Ai riders di Mymenu sono ora riconosciuti istituti quali tredicesima, quattordicesima, tfr, malattia e infortunio retribuiti, ferie, permessi, maternità, retribuzione mensilizzata certa, premio di risultato, bilateralià contrattuale.

Nella prima fase i riders potranno scegliere e sperimentare il rapporto di lavoro dipendente con le tutele e i trattamenti previsti da contratto collettivo nazionale di lavoro. Nell’arco di 24 mesi tutti gli istituti economici e normativi del ccnl logistica saranno a pieno regime.

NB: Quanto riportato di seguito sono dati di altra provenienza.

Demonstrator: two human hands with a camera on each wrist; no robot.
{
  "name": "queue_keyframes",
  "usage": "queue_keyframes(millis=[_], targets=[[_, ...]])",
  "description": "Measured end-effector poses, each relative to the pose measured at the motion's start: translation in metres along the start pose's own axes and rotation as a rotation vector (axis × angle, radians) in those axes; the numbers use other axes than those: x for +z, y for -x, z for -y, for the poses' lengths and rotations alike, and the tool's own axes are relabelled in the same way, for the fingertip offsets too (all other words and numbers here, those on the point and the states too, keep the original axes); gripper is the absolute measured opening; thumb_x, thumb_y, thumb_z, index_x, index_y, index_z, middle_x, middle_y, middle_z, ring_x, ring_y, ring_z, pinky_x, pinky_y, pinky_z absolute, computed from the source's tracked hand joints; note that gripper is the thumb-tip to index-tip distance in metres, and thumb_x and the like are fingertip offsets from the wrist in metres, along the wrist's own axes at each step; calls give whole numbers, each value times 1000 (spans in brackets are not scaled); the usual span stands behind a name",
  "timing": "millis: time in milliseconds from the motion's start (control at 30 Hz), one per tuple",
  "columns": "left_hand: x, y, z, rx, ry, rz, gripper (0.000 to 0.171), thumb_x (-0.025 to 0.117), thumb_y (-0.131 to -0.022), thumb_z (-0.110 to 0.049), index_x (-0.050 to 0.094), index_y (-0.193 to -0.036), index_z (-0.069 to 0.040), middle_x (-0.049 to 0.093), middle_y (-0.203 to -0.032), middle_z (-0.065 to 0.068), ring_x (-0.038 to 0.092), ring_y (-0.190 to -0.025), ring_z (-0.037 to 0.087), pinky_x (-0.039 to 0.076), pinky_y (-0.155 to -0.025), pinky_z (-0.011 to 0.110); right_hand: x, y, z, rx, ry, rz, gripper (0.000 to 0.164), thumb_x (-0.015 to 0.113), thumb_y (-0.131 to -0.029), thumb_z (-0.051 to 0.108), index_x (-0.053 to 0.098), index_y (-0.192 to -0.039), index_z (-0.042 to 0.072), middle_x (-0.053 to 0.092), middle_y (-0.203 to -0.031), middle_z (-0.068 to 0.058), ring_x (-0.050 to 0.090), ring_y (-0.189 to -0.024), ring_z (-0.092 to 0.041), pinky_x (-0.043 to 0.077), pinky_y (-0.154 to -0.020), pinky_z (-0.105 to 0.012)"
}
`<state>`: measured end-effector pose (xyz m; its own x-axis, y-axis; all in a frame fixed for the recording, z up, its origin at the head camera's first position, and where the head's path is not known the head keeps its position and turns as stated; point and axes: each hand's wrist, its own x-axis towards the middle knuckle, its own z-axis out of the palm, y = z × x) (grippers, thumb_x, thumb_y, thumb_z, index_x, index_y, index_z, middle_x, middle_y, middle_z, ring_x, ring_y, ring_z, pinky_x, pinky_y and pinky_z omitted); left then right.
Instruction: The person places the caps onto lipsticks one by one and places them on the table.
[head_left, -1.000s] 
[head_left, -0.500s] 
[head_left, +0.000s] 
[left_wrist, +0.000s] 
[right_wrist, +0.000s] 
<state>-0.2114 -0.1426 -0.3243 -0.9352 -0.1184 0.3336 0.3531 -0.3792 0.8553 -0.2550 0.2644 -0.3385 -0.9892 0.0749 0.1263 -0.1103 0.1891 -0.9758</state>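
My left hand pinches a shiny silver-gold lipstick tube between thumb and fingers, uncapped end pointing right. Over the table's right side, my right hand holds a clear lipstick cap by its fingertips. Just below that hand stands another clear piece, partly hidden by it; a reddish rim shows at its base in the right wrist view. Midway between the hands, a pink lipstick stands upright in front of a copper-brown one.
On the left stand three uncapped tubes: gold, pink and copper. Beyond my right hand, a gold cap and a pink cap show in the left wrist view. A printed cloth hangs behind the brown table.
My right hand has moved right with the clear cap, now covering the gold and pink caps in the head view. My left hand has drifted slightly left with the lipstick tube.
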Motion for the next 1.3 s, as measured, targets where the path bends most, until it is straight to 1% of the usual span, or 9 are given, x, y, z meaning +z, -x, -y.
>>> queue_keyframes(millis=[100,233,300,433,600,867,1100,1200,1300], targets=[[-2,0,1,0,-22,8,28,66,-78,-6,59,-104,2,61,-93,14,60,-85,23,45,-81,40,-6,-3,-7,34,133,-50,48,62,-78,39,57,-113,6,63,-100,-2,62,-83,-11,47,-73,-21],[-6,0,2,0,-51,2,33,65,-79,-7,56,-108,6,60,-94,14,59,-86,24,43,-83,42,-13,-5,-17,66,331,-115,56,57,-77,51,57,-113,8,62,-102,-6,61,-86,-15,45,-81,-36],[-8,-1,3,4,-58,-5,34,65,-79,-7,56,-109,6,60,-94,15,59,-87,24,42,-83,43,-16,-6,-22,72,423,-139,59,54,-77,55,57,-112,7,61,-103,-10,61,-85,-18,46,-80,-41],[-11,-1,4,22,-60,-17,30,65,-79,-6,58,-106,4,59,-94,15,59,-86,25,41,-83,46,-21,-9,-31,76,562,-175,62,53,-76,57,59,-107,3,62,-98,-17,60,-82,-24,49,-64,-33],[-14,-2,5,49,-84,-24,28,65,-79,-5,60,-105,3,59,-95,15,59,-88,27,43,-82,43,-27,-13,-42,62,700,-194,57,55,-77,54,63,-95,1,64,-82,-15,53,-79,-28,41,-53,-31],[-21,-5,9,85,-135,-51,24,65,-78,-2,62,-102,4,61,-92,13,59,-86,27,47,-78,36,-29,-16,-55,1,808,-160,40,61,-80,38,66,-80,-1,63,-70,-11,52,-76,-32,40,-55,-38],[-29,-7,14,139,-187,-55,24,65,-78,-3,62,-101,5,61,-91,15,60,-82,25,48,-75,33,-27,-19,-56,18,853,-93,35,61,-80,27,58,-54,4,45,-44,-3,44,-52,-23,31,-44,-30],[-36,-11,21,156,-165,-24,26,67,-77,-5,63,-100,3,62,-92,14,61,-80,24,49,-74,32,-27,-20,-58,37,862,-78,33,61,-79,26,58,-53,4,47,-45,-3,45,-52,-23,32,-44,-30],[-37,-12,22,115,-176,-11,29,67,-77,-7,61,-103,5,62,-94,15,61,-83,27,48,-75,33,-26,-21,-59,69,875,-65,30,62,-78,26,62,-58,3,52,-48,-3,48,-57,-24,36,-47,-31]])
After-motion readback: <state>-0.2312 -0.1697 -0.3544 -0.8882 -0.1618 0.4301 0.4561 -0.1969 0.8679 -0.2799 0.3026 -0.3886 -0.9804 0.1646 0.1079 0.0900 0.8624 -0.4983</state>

«Il ccnl della logistica, rinnovato a maggio 2021 – continua Denitto – si dimostra il migliore strumento per rappresentare le peculiarità di questa attività lavorativa, garantire continuità operativa alle imprese e, contemporaneamente, riconoscere che il rider è un lavoratore dipendente, al quale devono essere garantiti tutti i diritti e trattamenti economici degli altri lavoratori della logistica», conclude il segretario territoriale di Modena della Fit Cisl Emilia-Romagna.